REQUIRED ACTION: Go through the data line by line from the top, retyping each exactly, and end with the line that contains "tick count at".

DATA PROVIDED:

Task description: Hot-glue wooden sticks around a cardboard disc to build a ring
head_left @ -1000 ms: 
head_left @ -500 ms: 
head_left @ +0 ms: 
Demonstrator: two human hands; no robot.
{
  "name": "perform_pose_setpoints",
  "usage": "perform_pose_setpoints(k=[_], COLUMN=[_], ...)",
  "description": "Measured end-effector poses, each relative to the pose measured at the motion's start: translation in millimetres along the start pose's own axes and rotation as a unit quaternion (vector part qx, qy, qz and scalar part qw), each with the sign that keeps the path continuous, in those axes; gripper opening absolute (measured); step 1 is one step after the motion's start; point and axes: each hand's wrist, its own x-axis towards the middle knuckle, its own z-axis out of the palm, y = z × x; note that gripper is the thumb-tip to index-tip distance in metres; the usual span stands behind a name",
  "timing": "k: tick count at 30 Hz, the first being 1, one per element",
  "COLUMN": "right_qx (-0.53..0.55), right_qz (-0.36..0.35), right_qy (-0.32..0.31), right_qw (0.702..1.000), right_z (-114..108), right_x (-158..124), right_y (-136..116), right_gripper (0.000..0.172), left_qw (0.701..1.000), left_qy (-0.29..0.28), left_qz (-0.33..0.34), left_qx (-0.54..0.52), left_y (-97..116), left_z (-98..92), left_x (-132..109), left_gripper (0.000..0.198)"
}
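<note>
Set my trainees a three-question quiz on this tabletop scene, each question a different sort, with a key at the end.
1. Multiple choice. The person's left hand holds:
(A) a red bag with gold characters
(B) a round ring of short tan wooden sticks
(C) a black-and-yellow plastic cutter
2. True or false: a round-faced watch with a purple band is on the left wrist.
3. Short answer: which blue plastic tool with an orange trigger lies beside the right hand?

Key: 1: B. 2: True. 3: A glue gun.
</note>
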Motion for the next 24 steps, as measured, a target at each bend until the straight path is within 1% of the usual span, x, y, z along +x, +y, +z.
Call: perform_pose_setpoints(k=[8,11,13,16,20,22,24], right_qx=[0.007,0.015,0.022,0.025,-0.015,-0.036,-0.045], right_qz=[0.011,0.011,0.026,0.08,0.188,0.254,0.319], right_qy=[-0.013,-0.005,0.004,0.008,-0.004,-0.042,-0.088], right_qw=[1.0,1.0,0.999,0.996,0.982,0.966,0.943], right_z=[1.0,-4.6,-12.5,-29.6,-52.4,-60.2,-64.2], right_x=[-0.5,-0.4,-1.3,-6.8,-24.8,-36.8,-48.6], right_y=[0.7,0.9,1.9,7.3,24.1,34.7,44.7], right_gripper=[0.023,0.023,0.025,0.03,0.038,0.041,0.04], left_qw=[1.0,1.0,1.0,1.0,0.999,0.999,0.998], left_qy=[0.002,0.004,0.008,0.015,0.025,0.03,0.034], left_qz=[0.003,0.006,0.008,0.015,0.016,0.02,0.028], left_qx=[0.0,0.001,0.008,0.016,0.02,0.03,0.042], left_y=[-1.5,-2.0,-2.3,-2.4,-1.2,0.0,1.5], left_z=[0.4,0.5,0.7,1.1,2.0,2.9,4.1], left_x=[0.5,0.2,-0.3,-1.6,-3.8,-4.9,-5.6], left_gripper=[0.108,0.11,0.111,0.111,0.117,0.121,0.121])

RESULT:
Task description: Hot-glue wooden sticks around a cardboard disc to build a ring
head_left @ -1000 ms: 
head_left @ -500 ms: 
head_left @ +0 ms: 
Demonstrator: two human hands; no robot.
{
  "name": "perform_pose_setpoints",
  "usage": "perform_pose_setpoints(k=[_], COLUMN=[_], ...)",
  "description": "Measured end-effector poses, each relative to the pose measured at the motion's start: translation in millimetres along the start pose's own axes and rotation as a unit quaternion (vector part qx, qy, qz and scalar part qw), each with the sign that keeps the path continuous, in those axes; gripper opening absolute (measured); step 1 is one step after the motion's start; point and axes: each hand's wrist, its own x-axis towards the middle knuckle, its own z-axis out of the palm, y = z × x; note that gripper is the thumb-tip to index-tip distance in metres; the usual span stands behind a name",
  "timing": "k: tick count at 30 Hz, the first being 1, one per element",

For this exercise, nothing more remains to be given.